| Action item |
Because the lines must stay identical, write out the data without changing anything.

| Collected material |

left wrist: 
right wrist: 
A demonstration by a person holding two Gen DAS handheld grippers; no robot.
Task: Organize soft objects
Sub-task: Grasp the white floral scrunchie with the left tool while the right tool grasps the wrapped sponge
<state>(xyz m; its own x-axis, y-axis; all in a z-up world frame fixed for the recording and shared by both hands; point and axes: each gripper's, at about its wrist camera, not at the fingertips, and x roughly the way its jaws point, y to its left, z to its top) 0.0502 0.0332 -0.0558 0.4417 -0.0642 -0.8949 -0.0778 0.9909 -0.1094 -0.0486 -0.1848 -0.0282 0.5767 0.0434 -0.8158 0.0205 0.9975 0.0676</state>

| Response |
left wrist: 
right wrist: 
A demonstration by a person holding two Gen DAS handheld grippers; no robot.
Task: Organize soft objects
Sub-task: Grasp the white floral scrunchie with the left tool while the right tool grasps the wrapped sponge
<state>(xyz m; its own x-axis, y-axis; all in a z-up world frame fixed for the recording and shared by both hands; point and axes: each gripper's, at about its wrist camera, not at the fingertips, and x roughly the way its jaws point, y to its left, z to its top) 0.0502 0.0332 -0.0558 0.4417 -0.0642 -0.8949 -0.0778 0.9909 -0.1094 -0.0486 -0.1848 -0.0282 0.5767 0.0434 -0.8158 0.0205 0.9975 0.0676</state>

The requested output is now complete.